## WHAT YOU ARE ASKED TO DO
Give back exactly the stretch of data below from the line holding "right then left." through the line holding "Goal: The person", both ends included, and leave the remaining lines out.
****************************************
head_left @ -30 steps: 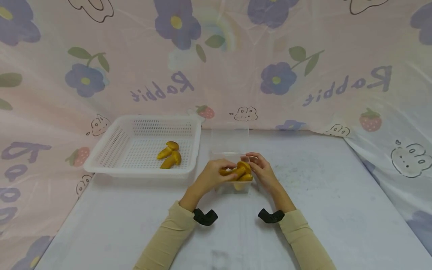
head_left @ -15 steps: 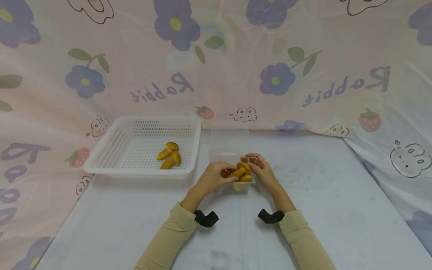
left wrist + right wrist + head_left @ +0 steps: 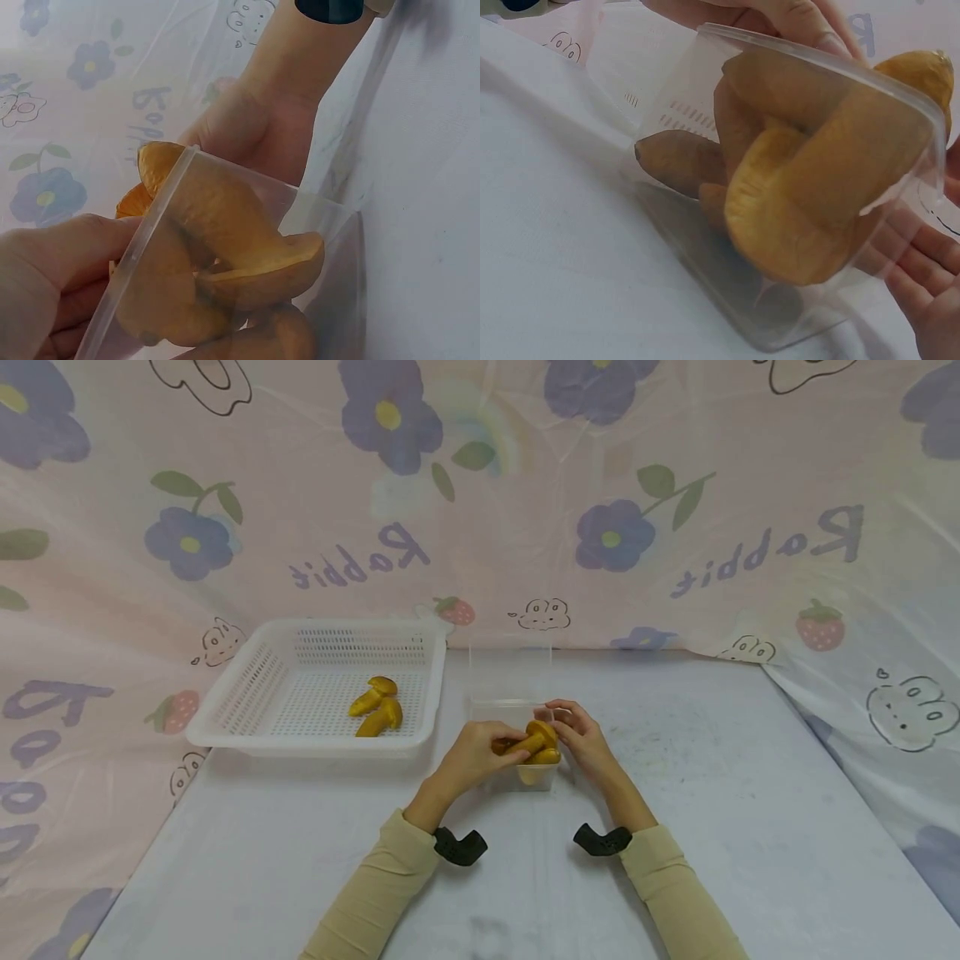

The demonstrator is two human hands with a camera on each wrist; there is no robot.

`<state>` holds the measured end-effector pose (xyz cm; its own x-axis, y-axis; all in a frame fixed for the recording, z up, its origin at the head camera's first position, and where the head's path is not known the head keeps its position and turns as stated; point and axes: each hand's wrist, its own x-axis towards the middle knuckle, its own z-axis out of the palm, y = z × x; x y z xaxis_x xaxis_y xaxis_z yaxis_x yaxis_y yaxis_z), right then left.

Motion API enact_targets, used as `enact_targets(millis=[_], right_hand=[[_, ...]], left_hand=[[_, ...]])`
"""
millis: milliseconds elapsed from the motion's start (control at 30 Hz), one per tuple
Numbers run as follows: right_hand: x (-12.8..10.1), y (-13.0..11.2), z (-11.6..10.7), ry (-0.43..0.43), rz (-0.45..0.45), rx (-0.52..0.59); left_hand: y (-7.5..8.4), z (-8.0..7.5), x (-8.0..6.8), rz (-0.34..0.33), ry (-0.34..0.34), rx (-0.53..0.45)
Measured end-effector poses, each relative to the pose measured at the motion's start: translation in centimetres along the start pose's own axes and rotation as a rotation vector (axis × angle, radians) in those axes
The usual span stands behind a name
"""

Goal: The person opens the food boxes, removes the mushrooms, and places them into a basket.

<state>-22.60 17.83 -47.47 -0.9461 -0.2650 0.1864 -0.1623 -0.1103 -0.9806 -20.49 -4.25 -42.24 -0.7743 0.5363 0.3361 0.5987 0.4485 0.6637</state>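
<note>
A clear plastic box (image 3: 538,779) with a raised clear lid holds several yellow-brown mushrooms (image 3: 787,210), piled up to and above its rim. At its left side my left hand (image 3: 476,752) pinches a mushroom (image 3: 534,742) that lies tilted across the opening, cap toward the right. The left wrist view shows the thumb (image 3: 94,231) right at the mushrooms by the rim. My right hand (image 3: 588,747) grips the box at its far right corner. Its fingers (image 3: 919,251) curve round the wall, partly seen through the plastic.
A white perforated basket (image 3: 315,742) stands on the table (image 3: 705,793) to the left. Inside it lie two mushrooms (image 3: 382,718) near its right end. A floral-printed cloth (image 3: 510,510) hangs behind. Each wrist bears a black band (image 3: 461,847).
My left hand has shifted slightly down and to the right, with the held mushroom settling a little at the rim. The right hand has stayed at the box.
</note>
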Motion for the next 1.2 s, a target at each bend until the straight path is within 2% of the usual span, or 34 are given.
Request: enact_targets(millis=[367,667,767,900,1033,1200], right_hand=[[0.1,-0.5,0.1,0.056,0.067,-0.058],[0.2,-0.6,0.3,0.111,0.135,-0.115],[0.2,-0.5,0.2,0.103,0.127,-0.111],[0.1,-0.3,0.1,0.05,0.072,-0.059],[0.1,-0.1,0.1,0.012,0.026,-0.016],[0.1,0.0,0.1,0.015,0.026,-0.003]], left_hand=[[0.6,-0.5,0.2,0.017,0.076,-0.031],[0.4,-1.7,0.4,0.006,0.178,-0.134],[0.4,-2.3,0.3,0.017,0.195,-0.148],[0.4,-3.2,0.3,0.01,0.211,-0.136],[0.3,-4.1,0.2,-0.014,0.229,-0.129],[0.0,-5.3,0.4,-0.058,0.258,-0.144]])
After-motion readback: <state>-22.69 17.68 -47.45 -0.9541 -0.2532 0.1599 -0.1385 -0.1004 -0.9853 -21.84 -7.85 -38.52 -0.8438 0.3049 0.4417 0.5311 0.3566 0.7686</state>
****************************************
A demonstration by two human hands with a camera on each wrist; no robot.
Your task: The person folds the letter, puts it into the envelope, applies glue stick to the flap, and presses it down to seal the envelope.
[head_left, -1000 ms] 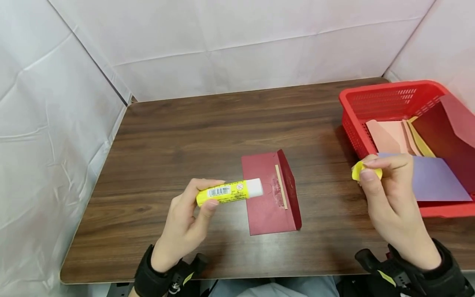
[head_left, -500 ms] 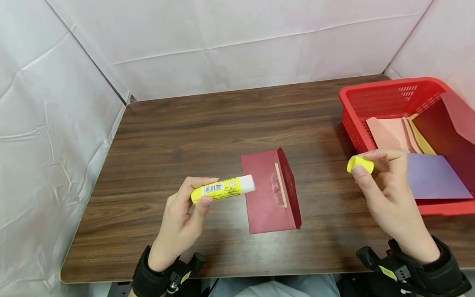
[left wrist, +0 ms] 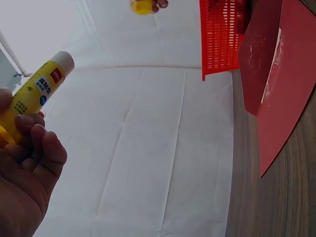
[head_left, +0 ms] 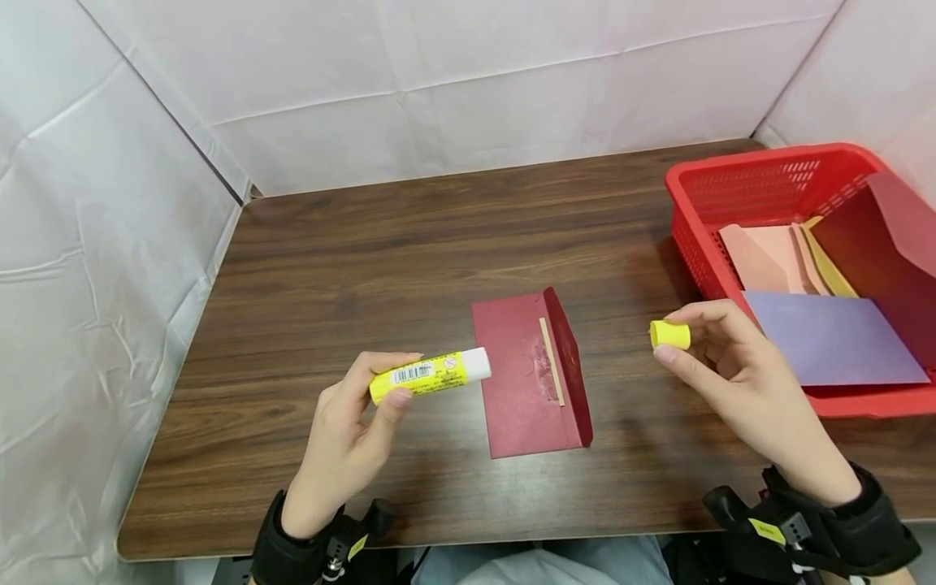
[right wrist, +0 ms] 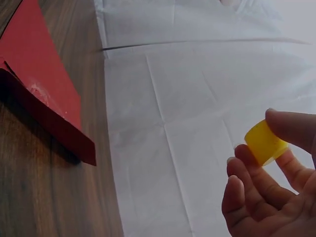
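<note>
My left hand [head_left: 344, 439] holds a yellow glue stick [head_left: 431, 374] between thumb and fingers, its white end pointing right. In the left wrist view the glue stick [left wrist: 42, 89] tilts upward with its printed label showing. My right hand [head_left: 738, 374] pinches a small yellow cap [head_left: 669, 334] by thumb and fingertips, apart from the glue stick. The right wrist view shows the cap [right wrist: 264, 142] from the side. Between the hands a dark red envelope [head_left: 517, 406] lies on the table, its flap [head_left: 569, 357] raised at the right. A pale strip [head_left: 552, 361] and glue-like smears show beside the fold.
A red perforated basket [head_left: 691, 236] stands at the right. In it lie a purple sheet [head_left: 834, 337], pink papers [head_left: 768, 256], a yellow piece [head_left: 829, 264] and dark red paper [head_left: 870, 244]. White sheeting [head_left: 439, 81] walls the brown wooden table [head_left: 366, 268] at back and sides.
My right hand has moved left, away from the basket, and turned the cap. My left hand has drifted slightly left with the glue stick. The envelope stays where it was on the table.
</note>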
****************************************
## ANSWER FOR THE TASK
`<state>` holds the measured end-effector pose (xyz cm; its own x-axis, y-axis; all in a frame fixed for the recording, z up, its origin at the head camera's first position, and where the head's path is not known the head keeps its position and turns as stated; point and axes: each hand's wrist, its own x-axis towards the middle knuckle, its own z-axis out of the palm, y = z × x; x y z xaxis_x xaxis_y xaxis_z yaxis_x yaxis_y yaxis_z), right then left.

Motion API enact_targets, used as `enact_targets(millis=[_], right_hand=[[_, ...]], left_hand=[[_, ...]])`
"""
millis: milliseconds elapsed from the motion's start (control at 30 Hz), one per tuple
Numbers run as follows: right_hand: x (-12.8..10.1), y (-13.0..11.2), z (-11.6..10.7), ry (-0.43..0.43), rz (-0.45..0.45), rx (-0.52..0.59); left_hand: y (-7.5..8.4), z (-8.0..7.5), x (-8.0..6.8), rz (-0.34..0.33), ry (-0.34..0.34), rx (-0.53..0.45)
Measured end-effector poses, each relative to the pose measured at the motion's start: translation in centimetres along the start pose's own axes and rotation as a rotation vector (axis × angle, radians) in those axes
The usual span stands behind a name
"""

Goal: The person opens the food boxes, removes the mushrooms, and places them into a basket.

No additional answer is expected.